It’s obvious to everyone who’d take a quick look at this blog that I’m totally in love with Mumbai. However, I realize that I’m not giving a realistic picture of the city by showing only its beautiful aspects. Well, can’t help it – my reality is just like that. But here is one of my forum posts proving that I don’t always sound sugary sweet when talking about Mumbai 🙂
There are many places in India I enjoyed visiting, and even more places I hope to visit one day. But there are also a great number of touristic attractions that make me wonder why would one ever want to see them.
One of such pseudo attractions is Dhobi Ghat – an authentic open air laundry facility, situated under the Mahalaxmi bridge in Mumbai. The place has become especially popular after the Bollywood blockbuster “Dhobi Ghat”, or “Mumbai Diaries”, 2010.
According to the local customs, dhobi (a laundryman) is supposed to collect and wash linen and dirty clothes from the hotels, hospitals and homes of the city. Their working place is a giant area full of concrete cells where the actual show takes place – they soak, wash, scrub and dry around one million of articles a day. Traditional method of washing clothes is by slapping them against the concrete or stone surface, and the rhythmical movements of eight hundred laundrymen is a fascinating sight indeed.

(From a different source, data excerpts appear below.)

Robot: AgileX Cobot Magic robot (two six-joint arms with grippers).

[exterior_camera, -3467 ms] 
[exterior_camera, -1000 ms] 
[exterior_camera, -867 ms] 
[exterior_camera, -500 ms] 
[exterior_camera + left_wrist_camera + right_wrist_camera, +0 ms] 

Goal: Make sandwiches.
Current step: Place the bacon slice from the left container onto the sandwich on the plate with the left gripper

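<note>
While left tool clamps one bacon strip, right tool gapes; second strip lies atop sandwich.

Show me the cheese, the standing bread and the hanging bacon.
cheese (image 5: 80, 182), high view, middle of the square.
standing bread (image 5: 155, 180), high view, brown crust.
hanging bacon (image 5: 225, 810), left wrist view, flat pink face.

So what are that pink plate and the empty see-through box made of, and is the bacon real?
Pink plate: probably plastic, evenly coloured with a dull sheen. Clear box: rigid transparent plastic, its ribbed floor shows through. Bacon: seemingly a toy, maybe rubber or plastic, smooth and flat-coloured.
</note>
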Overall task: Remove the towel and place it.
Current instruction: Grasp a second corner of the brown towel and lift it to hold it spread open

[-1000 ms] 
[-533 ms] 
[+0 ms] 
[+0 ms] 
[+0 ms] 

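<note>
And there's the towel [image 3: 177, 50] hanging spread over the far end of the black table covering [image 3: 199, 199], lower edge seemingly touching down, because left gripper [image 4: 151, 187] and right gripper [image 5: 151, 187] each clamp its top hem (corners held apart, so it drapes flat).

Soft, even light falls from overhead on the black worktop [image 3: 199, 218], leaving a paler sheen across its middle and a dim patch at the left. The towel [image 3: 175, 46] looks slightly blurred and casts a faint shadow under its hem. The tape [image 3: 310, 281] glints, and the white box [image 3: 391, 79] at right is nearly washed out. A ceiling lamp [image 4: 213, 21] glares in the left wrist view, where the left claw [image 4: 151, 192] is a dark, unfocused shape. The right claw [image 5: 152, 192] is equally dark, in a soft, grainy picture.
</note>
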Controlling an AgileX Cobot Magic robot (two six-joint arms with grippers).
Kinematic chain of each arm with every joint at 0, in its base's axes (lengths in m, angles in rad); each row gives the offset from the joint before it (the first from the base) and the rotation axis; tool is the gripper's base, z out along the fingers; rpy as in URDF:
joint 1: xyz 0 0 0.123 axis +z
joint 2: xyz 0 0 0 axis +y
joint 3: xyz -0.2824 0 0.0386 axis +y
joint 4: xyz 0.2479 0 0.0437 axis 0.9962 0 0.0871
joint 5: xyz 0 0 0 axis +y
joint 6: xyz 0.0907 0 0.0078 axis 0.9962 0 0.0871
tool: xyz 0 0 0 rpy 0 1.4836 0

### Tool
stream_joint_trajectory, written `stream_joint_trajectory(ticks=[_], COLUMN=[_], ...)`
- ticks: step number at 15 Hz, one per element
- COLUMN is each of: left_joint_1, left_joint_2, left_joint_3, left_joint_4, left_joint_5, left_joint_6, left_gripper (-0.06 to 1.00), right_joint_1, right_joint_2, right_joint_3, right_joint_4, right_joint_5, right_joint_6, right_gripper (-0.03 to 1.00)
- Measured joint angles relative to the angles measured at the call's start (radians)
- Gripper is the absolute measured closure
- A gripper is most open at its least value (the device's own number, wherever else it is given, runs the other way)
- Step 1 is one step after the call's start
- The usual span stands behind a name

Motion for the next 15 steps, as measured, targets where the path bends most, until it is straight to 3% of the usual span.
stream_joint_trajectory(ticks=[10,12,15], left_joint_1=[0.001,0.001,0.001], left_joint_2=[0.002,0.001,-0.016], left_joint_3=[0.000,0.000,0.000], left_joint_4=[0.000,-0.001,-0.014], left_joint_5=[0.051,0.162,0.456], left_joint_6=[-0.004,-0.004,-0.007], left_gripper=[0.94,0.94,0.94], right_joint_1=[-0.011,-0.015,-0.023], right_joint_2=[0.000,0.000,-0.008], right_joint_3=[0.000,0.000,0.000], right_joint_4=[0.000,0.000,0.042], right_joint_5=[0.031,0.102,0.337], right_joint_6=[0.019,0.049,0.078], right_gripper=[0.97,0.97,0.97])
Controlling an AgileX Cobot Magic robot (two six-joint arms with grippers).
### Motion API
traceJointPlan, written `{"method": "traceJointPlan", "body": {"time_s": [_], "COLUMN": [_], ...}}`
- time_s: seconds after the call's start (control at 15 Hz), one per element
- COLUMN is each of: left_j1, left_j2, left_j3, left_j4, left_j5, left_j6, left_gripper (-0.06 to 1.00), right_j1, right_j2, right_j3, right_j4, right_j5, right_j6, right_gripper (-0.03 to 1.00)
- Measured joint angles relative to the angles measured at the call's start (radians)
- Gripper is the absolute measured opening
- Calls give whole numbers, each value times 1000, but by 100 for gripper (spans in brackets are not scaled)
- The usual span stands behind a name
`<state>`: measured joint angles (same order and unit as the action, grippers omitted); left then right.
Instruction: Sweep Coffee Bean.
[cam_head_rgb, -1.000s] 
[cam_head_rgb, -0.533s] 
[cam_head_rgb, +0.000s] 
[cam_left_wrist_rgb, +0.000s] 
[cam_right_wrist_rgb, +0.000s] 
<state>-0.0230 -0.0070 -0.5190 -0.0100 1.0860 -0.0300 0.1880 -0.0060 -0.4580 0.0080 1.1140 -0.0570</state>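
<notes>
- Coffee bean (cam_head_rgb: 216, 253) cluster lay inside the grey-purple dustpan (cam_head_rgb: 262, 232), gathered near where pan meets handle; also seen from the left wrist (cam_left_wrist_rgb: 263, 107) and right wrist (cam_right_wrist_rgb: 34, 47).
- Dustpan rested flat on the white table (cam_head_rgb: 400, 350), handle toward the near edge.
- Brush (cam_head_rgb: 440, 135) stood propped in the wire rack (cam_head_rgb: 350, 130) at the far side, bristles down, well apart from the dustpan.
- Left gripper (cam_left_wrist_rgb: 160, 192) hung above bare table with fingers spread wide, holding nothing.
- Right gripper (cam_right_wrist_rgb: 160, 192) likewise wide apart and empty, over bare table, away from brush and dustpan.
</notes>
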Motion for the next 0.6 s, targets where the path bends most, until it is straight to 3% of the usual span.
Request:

Dhobi Ghat was founded back in the 19th century, and almost nothing has changed since then. Perhaps it’s the authentic spirit of the place that makes the tourists from all over the world smell detergent and look at their fellowmen slaving knee-deep in the sudsy water.
The dhobis are generally friendly and don’t mind being photographed by a touristic group while a guide informs the visitors about number of clothing articles washed every day or amount a laundryman pays to rent a concrete basin (yes yes, the land belongs to the Mumbai Municipal Corporation and one has to pay to be privileged to work in Dhobi Ghat).
But the question is not whether a dhobi objects being observed at work, but whether a tourist would like to be seen and photographed under similar circumstances. Of course, there is a difference in lifestyle and mentality, but the rule “treat the others as you expect to be treated” still applies.